◆ WHAT YOU SHOULD DO ◆
There are pictures in the records below; leave them out and set down exactly the lines from the one holding "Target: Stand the" through the one holding "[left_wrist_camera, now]".

◆ DATA FOR THE TASK ◆
'''
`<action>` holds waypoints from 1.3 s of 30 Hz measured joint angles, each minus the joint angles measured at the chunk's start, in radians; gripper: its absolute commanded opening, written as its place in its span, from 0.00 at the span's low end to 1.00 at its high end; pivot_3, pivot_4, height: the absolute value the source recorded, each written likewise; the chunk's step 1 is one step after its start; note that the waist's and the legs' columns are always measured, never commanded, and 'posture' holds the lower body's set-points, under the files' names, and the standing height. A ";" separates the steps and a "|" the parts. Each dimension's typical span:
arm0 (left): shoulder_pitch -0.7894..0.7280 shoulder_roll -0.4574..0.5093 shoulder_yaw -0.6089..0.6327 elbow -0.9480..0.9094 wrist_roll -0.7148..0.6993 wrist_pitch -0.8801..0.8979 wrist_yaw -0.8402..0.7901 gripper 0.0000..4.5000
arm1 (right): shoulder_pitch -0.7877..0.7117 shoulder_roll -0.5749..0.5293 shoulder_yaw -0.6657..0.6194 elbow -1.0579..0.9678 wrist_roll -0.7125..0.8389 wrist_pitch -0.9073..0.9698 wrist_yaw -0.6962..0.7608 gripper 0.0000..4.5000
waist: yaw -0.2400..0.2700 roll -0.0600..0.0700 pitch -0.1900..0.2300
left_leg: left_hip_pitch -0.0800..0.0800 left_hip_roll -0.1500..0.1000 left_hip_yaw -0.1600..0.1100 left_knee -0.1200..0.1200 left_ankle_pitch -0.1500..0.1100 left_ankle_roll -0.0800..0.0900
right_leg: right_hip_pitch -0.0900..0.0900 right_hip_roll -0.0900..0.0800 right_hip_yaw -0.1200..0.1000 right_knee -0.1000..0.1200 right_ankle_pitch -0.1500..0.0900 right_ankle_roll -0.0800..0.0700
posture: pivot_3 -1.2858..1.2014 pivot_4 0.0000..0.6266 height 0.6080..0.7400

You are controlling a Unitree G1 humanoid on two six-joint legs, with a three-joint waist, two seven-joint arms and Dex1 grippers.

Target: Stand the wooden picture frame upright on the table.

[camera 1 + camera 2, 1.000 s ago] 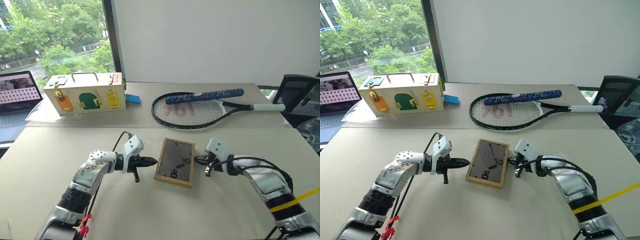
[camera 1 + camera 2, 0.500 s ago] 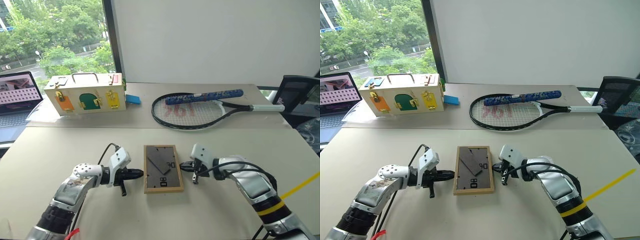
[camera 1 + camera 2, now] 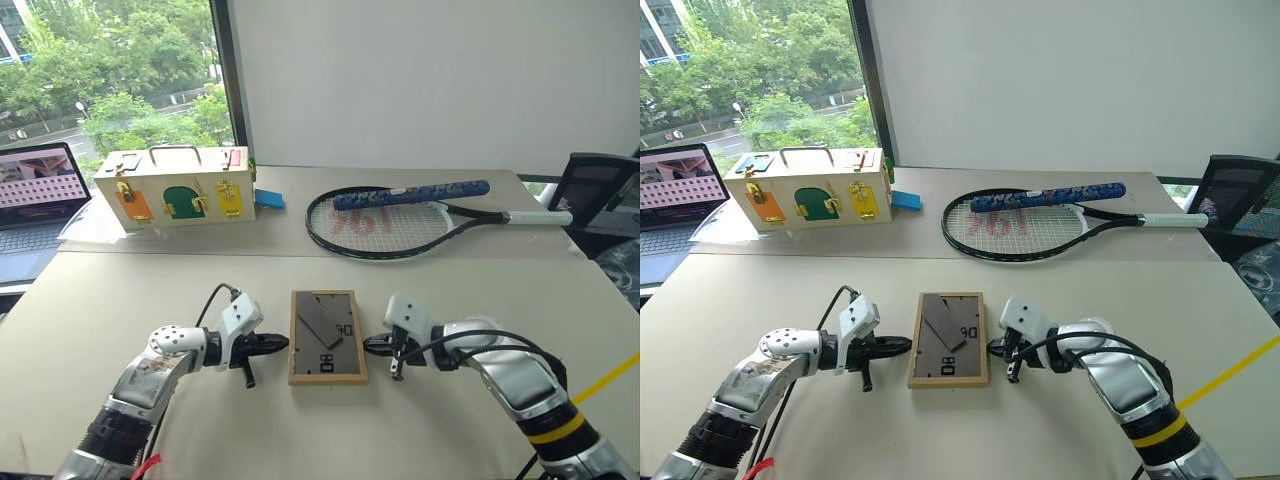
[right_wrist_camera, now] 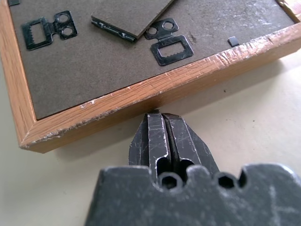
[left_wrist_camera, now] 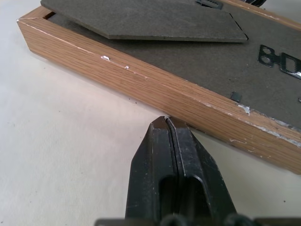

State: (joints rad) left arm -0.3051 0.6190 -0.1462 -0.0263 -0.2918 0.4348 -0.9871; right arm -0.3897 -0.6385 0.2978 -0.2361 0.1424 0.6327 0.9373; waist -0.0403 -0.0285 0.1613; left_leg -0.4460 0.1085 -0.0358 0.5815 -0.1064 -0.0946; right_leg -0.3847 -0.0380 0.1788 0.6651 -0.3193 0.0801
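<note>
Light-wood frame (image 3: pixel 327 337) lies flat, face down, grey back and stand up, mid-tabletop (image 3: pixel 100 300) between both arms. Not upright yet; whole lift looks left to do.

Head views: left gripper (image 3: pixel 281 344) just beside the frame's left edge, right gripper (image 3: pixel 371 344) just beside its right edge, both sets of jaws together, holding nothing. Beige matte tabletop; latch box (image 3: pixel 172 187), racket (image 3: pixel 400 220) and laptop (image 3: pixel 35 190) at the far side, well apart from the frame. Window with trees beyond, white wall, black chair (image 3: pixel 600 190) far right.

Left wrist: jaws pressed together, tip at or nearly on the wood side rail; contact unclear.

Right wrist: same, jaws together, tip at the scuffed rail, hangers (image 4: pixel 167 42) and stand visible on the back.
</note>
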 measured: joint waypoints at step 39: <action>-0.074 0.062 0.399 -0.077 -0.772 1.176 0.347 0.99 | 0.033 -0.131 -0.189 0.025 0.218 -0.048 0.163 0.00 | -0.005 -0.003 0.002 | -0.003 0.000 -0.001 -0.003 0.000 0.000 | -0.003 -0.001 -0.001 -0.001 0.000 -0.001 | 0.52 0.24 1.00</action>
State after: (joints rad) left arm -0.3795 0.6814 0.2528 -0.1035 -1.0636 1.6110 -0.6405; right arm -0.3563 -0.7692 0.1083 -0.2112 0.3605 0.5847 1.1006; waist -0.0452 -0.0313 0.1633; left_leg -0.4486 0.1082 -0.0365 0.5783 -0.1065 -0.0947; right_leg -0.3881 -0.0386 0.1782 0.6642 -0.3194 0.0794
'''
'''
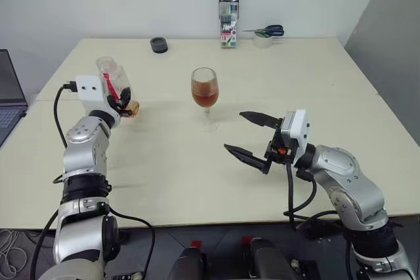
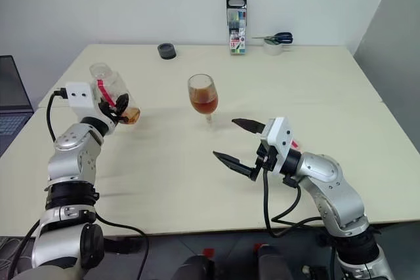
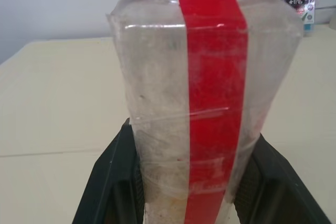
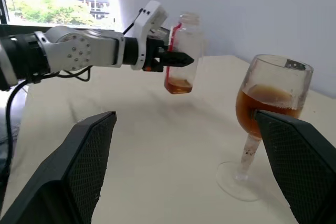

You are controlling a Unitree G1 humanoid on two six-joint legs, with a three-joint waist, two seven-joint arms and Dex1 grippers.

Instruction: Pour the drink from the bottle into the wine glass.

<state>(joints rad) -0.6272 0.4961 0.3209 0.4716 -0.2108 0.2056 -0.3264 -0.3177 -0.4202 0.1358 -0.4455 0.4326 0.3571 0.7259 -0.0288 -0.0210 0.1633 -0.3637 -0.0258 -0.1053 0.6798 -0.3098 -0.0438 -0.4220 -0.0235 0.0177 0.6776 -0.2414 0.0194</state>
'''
◆ EXPECTED OUTPUT ◆
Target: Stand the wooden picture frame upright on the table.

[camera 1 + camera 2, 1.000 s ago] 
[camera 1 + camera 2, 0.500 s ago] 
[camera 1 + camera 2, now] 
[right_wrist_camera, now] 
[left_wrist_camera, now] 

Work on the answer is now done.